Activity: Up to and including the line with "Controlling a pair", return every line from the start of the entries below exactly.

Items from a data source
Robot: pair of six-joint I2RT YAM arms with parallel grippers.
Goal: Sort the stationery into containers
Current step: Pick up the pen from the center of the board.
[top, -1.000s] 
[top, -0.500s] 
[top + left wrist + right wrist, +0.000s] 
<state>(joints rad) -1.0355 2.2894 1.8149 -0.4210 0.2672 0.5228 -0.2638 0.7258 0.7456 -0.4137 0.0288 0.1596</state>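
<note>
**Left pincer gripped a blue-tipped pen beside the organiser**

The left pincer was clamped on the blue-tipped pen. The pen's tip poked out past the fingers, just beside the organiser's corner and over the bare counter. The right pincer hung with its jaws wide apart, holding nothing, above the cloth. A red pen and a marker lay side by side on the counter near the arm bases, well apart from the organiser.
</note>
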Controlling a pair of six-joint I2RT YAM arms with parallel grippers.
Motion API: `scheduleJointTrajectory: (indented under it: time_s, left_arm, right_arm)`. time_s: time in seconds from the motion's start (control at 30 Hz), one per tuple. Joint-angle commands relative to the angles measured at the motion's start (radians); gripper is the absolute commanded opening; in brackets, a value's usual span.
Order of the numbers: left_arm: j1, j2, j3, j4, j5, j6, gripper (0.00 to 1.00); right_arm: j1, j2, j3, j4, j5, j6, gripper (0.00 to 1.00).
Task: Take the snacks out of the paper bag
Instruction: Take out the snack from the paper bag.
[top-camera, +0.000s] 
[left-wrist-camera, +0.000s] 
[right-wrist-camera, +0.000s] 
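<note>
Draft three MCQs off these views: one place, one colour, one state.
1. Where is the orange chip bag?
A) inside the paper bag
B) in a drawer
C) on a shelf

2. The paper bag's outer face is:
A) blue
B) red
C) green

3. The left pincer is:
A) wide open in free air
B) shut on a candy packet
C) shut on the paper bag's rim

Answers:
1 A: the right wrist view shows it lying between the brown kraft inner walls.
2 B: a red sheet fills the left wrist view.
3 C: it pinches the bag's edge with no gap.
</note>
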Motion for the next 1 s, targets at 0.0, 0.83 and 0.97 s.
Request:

Response for this exercise:
Robot: pair of six-joint I2RT YAM arms with parallel grippers.
Goal: Sort the stationery into containers
Current step: Pick up the pen from the center of the board.
[top, -1.000s] 
[top, -0.500s] 
[top + left wrist + right wrist, +0.000s] 
<state>(joints rad) -1.0355 2.2894 1.8149 -0.4210 0.2672 0.5228 -0.2638 0.7258 0.7456 -0.4137 0.0288 0.1596</state>
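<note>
**Left pincer gripped a blue-tipped pen beside the organiser**

The left pincer was clamped on the blue-tipped pen. The pen's tip poked out past the fingers, just beside the organiser's corner and over the bare counter. The right pincer hung with its jaws wide apart, holding nothing, above the cloth. A red pen and a marker lay side by side on the counter near the arm bases, well apart from the organiser.
</note>
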Controlling a pair of six-joint I2RT YAM arms with parallel grippers.

Work on this exercise is done.